From the entries that follow, pick out all lines holding "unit".

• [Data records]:
-----

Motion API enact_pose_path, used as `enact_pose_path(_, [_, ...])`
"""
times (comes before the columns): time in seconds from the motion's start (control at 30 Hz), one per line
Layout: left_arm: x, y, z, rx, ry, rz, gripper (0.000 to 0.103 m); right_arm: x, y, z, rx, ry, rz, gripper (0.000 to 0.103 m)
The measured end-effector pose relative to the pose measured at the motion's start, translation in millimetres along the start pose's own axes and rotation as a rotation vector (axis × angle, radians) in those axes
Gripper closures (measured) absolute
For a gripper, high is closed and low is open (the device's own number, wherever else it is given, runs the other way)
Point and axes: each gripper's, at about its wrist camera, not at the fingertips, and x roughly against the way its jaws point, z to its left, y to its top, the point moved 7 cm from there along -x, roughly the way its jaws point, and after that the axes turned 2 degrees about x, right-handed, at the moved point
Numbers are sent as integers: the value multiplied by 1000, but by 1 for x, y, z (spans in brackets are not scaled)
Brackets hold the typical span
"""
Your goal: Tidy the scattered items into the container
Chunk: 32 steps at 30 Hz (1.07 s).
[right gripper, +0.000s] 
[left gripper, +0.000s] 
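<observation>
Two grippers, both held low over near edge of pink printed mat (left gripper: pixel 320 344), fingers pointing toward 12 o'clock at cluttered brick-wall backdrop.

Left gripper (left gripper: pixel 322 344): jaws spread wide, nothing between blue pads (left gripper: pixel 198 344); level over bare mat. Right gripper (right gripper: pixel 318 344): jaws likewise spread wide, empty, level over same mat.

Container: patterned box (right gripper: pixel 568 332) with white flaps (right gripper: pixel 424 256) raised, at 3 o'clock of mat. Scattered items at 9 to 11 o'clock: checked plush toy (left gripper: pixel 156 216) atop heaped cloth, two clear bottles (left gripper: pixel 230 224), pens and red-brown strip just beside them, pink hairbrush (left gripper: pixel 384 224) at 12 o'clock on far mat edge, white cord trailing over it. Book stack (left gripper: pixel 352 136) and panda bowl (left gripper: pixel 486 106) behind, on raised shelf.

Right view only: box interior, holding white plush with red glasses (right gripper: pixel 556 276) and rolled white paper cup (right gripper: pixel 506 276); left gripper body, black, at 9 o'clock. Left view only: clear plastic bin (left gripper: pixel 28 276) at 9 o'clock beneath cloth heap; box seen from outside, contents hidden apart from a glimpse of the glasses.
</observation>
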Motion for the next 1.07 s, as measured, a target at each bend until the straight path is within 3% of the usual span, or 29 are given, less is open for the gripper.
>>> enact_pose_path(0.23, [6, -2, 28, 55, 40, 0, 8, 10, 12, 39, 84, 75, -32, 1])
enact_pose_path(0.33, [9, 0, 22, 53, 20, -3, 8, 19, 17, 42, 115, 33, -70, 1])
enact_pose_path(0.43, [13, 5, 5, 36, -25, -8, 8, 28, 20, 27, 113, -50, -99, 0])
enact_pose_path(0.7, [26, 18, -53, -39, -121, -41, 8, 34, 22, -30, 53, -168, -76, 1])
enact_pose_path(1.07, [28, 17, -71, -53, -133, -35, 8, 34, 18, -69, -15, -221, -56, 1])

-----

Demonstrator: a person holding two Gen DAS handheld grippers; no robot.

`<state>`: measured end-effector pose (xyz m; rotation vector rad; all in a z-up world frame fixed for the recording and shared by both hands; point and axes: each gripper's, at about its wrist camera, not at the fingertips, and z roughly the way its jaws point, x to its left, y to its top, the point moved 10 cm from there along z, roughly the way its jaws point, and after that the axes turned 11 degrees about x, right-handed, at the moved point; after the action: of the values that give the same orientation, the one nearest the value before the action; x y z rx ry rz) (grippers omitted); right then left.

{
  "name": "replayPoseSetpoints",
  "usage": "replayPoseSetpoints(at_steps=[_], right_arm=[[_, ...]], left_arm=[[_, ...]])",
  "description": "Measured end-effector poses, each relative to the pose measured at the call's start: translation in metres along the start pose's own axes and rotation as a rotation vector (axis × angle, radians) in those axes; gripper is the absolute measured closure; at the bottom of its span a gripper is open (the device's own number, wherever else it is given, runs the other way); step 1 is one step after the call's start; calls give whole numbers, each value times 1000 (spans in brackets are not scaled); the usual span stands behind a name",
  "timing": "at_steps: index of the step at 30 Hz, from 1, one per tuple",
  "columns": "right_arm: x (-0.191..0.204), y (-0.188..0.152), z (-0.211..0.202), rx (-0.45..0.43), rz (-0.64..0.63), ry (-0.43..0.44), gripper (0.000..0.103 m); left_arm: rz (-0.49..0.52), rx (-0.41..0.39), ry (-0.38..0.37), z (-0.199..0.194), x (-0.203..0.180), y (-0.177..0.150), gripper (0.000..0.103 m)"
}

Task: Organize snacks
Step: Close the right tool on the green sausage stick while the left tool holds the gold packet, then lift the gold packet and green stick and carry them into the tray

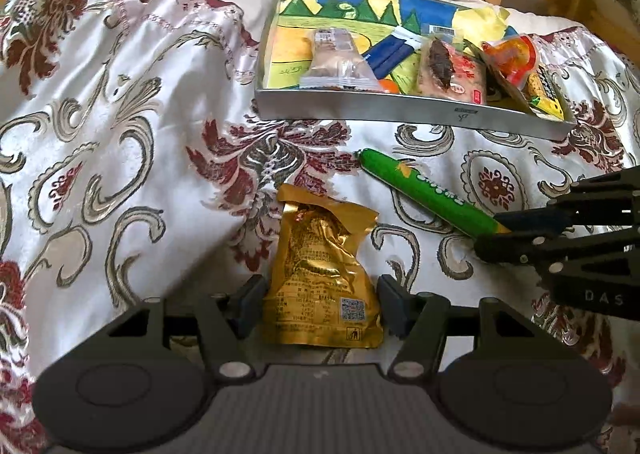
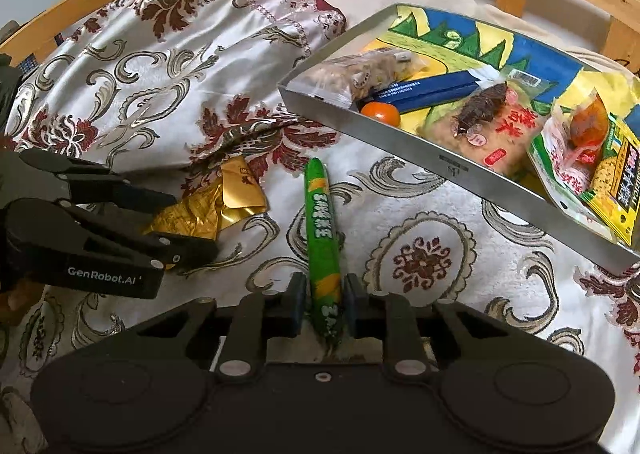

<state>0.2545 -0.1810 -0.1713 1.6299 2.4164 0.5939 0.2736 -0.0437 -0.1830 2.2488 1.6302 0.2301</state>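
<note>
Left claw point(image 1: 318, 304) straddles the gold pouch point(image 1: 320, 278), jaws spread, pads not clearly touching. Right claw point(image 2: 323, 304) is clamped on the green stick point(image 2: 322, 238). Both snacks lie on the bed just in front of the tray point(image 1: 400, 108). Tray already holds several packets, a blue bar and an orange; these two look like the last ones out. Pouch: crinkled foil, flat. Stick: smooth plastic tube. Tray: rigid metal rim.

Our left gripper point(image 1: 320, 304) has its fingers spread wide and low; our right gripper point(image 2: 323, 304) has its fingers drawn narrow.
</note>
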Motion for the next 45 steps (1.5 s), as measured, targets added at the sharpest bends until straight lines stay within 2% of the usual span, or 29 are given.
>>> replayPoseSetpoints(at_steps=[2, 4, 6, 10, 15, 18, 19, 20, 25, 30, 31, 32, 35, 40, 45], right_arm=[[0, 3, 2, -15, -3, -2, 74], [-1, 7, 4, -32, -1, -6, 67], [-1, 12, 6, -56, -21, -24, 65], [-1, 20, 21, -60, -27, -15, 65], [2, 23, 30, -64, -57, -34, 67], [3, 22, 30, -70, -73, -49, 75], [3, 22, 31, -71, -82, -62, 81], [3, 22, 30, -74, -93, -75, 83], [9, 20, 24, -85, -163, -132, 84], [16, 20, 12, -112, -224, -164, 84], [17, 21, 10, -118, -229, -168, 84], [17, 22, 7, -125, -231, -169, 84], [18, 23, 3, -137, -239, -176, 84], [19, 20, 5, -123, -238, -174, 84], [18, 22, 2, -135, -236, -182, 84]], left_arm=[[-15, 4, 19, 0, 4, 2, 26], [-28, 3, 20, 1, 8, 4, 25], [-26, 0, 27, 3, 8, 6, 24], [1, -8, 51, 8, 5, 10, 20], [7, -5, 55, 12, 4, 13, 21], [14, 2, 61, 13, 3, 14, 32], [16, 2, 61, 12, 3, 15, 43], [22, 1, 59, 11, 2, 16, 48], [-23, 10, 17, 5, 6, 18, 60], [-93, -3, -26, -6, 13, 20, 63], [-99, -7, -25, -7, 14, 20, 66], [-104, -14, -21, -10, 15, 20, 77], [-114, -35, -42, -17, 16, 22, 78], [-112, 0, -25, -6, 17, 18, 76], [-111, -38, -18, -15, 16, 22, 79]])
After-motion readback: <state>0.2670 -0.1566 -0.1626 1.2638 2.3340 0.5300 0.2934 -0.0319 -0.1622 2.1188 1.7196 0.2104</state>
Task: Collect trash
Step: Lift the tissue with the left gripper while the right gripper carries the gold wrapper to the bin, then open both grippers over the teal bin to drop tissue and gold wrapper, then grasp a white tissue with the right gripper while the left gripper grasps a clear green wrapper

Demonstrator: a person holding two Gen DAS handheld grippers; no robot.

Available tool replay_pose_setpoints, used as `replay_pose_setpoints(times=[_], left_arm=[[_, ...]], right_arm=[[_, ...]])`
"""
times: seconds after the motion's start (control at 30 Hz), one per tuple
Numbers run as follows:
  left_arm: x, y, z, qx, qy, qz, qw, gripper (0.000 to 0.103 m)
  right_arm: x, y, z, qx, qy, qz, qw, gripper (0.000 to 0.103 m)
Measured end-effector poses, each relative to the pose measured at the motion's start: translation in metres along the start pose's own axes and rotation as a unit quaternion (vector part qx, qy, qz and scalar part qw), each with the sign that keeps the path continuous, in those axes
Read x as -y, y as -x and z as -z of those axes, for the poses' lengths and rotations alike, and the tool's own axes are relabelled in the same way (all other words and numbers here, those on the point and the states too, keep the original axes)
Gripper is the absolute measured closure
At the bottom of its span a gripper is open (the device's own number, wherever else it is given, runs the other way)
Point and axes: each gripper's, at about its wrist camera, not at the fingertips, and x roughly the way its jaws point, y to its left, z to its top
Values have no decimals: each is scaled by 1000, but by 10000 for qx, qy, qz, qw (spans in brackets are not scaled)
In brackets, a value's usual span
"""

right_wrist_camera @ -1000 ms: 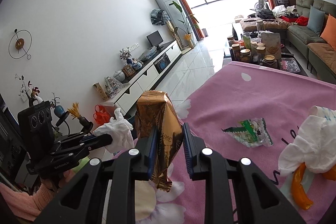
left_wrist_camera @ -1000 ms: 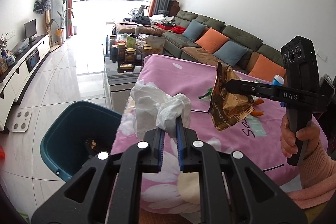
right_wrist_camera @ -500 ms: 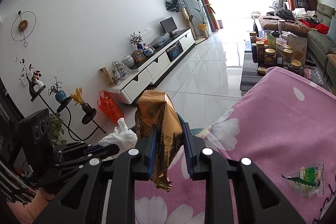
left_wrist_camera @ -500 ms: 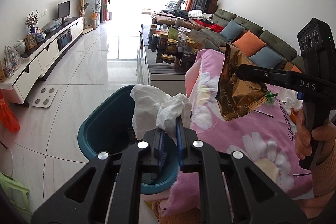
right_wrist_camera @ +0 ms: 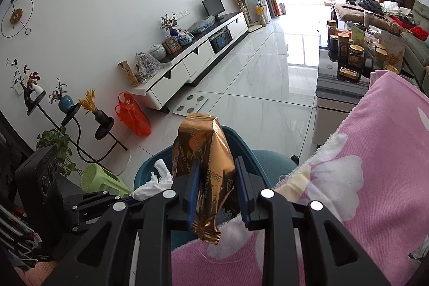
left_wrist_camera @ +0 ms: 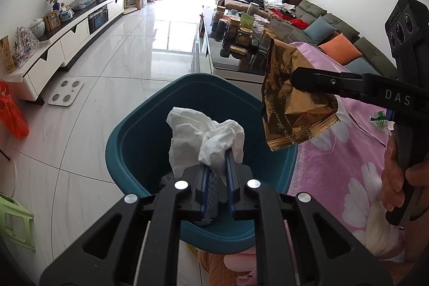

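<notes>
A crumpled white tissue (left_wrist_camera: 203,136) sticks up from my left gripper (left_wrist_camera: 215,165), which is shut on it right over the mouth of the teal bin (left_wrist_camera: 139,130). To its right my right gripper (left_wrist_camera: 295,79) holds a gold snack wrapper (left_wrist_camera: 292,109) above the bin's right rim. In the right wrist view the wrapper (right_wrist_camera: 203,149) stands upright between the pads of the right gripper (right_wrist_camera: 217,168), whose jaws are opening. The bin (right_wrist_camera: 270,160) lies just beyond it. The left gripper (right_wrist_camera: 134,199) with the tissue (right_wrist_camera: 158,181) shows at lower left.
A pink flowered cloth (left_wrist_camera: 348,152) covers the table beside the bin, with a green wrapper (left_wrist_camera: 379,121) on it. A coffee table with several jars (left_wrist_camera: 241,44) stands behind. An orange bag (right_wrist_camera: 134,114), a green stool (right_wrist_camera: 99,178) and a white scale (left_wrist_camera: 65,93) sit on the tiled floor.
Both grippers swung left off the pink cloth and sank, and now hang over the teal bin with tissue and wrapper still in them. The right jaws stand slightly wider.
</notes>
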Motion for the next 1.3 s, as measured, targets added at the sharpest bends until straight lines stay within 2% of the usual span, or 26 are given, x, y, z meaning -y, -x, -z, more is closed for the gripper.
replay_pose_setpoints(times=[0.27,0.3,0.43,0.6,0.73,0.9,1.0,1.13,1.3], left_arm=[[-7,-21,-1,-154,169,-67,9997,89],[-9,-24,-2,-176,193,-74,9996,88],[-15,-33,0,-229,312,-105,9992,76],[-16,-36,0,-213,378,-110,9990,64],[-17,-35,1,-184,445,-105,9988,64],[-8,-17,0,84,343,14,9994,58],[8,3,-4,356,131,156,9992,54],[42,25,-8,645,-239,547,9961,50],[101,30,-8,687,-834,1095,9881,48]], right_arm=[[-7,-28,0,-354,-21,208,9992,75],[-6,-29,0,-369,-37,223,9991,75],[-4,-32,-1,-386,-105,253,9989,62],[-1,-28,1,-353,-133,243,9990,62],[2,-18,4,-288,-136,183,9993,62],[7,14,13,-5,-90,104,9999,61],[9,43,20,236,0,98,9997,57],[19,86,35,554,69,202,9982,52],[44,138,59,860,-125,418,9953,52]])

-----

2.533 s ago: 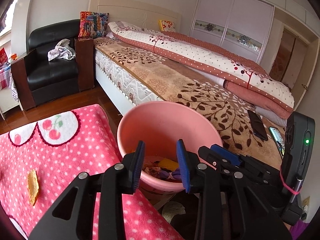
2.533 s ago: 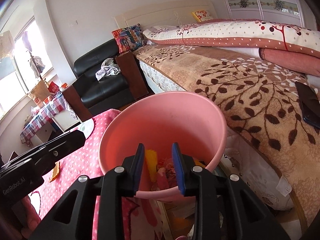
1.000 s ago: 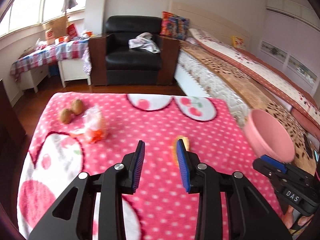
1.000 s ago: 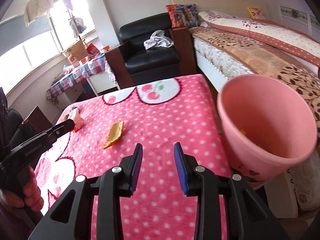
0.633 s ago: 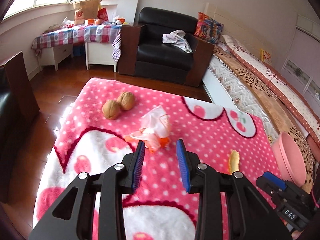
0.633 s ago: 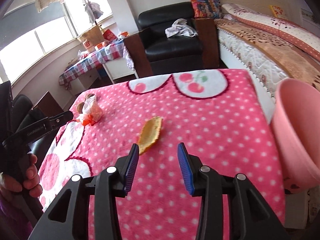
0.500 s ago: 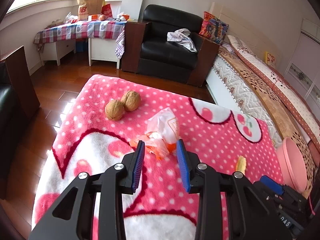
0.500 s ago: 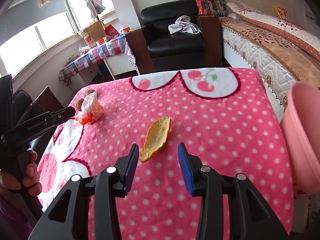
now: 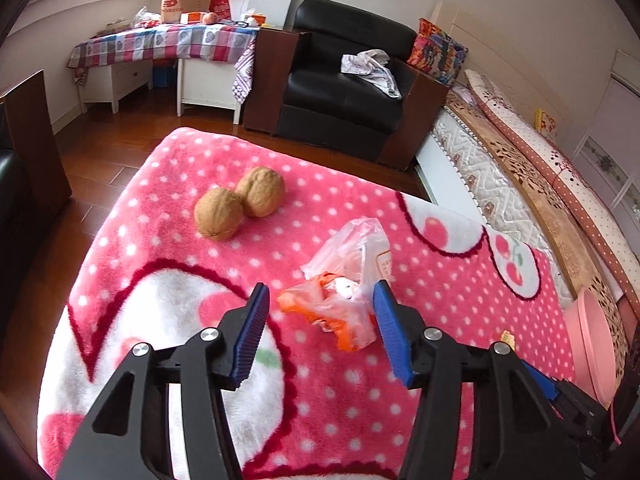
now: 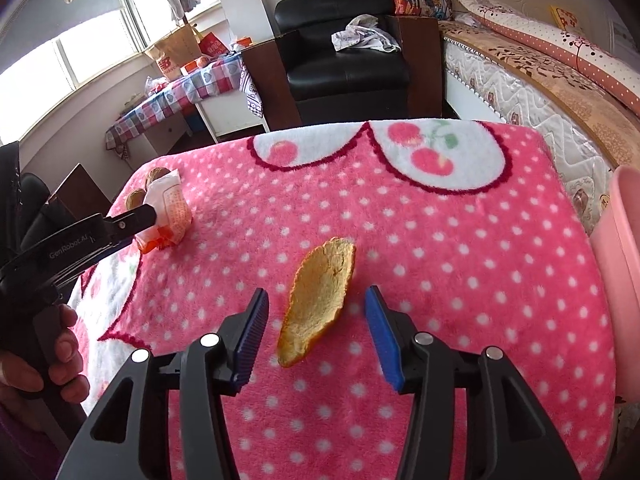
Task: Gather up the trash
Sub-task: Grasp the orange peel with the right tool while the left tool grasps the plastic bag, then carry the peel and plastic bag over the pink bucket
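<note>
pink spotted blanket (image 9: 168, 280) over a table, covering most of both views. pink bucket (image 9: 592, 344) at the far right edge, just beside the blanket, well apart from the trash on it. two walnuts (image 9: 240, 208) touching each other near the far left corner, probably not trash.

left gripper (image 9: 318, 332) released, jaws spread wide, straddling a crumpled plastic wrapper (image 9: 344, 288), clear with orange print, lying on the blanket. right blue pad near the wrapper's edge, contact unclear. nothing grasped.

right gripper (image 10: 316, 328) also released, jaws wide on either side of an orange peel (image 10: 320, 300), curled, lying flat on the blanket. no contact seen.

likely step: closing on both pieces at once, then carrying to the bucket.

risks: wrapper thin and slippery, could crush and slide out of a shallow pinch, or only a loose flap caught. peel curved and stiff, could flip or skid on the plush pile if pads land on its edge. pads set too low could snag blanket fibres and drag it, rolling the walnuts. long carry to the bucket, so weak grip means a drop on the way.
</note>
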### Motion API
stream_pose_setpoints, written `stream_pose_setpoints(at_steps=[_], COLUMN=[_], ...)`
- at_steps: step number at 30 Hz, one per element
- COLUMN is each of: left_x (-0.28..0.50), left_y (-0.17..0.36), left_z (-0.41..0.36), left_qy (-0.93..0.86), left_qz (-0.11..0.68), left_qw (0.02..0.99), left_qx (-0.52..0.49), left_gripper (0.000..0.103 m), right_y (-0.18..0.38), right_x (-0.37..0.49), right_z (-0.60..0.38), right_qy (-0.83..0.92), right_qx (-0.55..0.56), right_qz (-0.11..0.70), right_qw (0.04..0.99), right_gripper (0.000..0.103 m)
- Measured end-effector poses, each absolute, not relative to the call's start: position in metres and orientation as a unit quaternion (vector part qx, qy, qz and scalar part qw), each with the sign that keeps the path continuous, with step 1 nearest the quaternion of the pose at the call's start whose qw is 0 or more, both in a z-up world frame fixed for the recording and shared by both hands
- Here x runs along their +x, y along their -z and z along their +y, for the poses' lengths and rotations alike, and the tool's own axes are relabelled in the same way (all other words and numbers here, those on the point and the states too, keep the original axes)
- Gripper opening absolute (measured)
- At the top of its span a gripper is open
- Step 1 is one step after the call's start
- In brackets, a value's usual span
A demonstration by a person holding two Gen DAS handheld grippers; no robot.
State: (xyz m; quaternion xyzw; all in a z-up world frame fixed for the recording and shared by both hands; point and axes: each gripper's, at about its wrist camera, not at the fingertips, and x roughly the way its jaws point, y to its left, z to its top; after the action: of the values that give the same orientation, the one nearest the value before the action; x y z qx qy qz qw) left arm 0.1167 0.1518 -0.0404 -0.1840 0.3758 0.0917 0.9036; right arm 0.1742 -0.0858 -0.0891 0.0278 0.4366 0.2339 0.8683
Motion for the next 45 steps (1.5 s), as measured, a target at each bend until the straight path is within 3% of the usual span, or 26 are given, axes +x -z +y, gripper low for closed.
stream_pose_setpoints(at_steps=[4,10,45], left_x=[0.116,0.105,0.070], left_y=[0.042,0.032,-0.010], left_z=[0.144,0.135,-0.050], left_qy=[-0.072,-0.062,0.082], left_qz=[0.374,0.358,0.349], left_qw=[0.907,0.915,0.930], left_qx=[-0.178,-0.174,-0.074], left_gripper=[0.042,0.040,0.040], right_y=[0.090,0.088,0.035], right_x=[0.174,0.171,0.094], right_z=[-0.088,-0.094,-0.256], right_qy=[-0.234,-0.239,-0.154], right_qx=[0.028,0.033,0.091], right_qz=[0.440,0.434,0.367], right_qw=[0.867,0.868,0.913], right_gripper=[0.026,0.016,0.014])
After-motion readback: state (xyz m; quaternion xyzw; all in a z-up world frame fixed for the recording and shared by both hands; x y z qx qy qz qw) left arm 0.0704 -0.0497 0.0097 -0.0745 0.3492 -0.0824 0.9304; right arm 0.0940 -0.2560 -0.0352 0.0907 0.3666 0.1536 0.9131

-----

• [Task output]:
Measured end-effector poses, each relative to the pose measured at the motion's start: translation in metres along the start pose's own axes and rotation as a unit quaternion (vector part qx, qy, qz and scalar part qw), each with the sign that keeps the path continuous, in those axes
- Measured end-effector poses, each absolute, not relative to the call's start: position in metres and orientation as a unit quaternion (vector part qx, qy, qz and scalar part qw), each with the sign that keeps the path continuous, with step 1 nearest the quaternion of the pose at the call's start whose qw is 0 or more, both in a z-up world frame fixed for the recording and shared by both hands

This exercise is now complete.